Spring at Lake Ohrid - mountain bike tour to Radolišta
- Written by Portal Editor
Fantastic spring weather lures to the outside, as well to us at the Ohrid Lake, where we are again for a stopover at Camping Rino. Little ago, severely shaken by storm and meter-high waves, the area looks again tidy and inviting too.
The first mountain biking expedition is about to pass through the hilltop into the small lakeside village of Radolišta, which lies near the state border with Albania on the eastern slope of the Jablanica Mountains on the Macedonian side of the ridge.
Throughout the tour, the view of the Galicica National Park with its still snowy Magaro summit is in view. The peninsula Lin, which is already in Albania, is looking as within reachable to us.

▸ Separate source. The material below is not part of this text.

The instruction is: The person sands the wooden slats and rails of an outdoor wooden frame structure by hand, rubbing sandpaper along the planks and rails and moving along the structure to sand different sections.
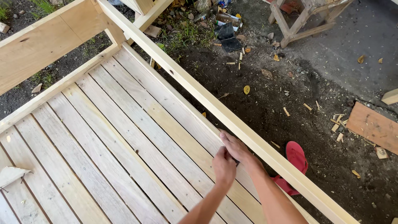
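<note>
Hands together at the inner face of the long wooden rail (199, 89); our right hand (235, 146) lies flat, fingers stretched along the rail's lower edge; our left hand (224, 166) is curled beside it, grasp unclear; slatted deck (116, 141) beneath; red sandal (295, 159) on the dirt beyond the rail.

The long pale wooden rail (195, 89) is bare, unpainted timber, matt and planed smooth. The light wooden slats (124, 141) of the slatted frame look rougher, with open grain and a dry, unvarnished face. The red rubbery sandal (296, 155) has a dull, soft sheen. The dark soil ground (290, 103) is coarse, crumbly and strewn with wood chips.
</note>
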Motion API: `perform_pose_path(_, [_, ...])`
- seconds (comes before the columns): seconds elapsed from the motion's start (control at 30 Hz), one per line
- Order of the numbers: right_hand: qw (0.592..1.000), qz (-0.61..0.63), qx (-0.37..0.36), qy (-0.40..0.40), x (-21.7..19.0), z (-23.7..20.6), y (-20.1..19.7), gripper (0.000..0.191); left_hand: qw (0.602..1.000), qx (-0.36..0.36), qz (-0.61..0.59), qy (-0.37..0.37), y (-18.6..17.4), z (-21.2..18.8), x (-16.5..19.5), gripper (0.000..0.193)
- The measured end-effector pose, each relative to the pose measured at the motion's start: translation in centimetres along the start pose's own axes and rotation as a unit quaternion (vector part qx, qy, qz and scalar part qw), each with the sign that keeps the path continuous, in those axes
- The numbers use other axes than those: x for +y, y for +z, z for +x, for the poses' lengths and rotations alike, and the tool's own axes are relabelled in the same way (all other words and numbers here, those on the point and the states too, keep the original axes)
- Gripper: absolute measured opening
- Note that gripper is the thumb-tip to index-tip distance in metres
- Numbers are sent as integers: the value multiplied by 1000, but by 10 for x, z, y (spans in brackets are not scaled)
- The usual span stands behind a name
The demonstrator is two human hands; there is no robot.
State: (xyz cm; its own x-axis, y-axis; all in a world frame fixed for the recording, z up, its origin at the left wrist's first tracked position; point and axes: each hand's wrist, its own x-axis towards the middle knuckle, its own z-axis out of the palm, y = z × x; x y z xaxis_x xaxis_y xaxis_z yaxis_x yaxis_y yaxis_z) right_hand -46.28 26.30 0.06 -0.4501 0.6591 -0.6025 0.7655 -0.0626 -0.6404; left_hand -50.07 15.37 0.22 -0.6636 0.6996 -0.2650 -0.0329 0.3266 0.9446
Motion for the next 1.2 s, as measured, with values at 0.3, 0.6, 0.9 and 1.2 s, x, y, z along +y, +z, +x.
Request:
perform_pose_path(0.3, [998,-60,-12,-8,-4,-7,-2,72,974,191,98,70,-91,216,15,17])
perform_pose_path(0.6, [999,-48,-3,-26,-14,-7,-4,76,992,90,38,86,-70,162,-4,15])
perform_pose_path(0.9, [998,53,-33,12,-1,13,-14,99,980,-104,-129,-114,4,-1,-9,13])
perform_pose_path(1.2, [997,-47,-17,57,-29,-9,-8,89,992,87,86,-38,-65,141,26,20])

We come across an old campsite with countless ancient caravans, probably from the Yugoslav period, although probably to be operated again, but still quite off the track.

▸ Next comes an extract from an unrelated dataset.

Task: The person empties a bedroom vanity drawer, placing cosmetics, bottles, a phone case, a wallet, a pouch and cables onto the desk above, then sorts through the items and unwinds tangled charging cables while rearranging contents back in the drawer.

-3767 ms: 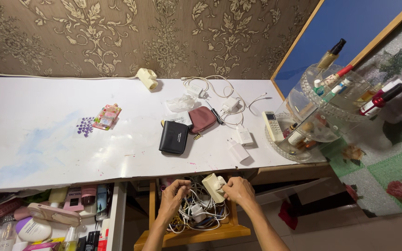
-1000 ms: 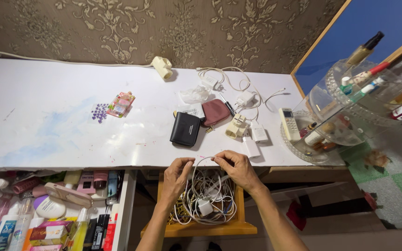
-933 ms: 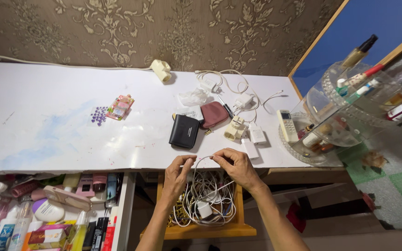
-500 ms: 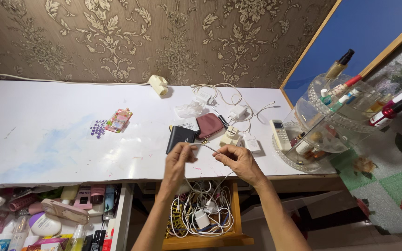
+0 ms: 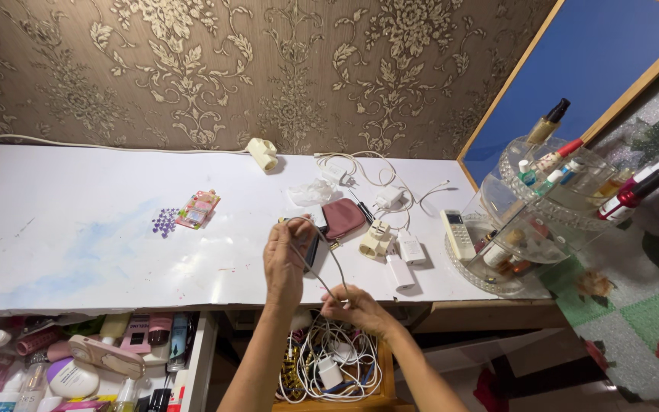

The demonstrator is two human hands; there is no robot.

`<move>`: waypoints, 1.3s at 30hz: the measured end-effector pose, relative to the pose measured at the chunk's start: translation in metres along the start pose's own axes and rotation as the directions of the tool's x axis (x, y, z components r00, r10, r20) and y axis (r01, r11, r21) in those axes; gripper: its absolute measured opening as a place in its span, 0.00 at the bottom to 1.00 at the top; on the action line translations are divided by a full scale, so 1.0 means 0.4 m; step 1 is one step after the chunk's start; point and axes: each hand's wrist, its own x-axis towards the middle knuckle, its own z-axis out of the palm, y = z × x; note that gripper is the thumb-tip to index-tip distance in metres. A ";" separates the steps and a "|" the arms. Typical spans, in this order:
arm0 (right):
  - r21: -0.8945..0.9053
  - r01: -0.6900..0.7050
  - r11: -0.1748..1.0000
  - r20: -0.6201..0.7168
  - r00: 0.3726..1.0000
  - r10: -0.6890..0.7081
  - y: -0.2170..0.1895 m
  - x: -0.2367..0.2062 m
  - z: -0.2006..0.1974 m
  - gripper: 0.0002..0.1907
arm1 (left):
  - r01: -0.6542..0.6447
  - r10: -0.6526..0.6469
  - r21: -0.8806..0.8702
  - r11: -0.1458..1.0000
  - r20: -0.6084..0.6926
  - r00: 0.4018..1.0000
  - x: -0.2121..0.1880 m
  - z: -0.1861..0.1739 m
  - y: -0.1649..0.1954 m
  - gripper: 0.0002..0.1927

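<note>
With the left hand [image 5: 287,259] pinching the grey cable [image 5: 328,263] over the table's near edge and the right hand [image 5: 356,311] gripping its lower run above the drawer of tangled cords [image 5: 329,366], draw it out slowly, hand over hand, to avoid snagging

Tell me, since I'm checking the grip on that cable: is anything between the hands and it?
No. Both hands already hold the thin cable: the left hand pinches its upper loop above the table, the right hand grips it lower, over the drawer of tangled cords. Nothing visible lies between fingers and cable.
</note>
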 end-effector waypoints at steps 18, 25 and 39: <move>0.157 0.226 0.961 -0.338 0.927 -0.163 -0.170 0.008 -0.142 0.16 | 0.205 0.245 0.785 0.585 -0.411 0.878 0.029 -0.157 0.065 0.32; 0.151 0.321 0.935 -0.354 0.901 -0.252 -0.311 0.038 -0.199 0.15 | 0.090 0.196 0.867 0.491 -0.211 0.958 -0.001 -0.101 0.049 0.27; 0.103 0.493 0.864 -0.620 0.711 -0.332 -0.271 0.252 -0.451 0.05 | 0.125 0.047 0.803 0.583 -0.187 0.981 0.047 -0.047 -0.063 0.23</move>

On the way we come across the small arable land of the inhabitants on the lake shore, which are already dug up or even planted. The population of the village today mainly deals with trade and commerce.
Agriculture used to be the main industry in the past. But since the fall of Yugoslavia, the fields and vineyards are mostly fallow. Only a few smaller farms plant wheat and corn.
As in almost every village in the Struga Plain, above the village there are many old chestnut trees from the 19th and 20th centuries, which are still not dried up today. Also, some grapevines are managed by mostly elderly people.
Through the village Radolišta flows a small stream, which after 2.5 kilometers flows into the Ohrid lake. Radolišta is 5 kilometers away from Struga and 9 kilometers from the Qafë Thana border crossing with Albania. In fine weather, as today, you have a magnificent view of Ohrid, Struga and of course the lake in the upper village.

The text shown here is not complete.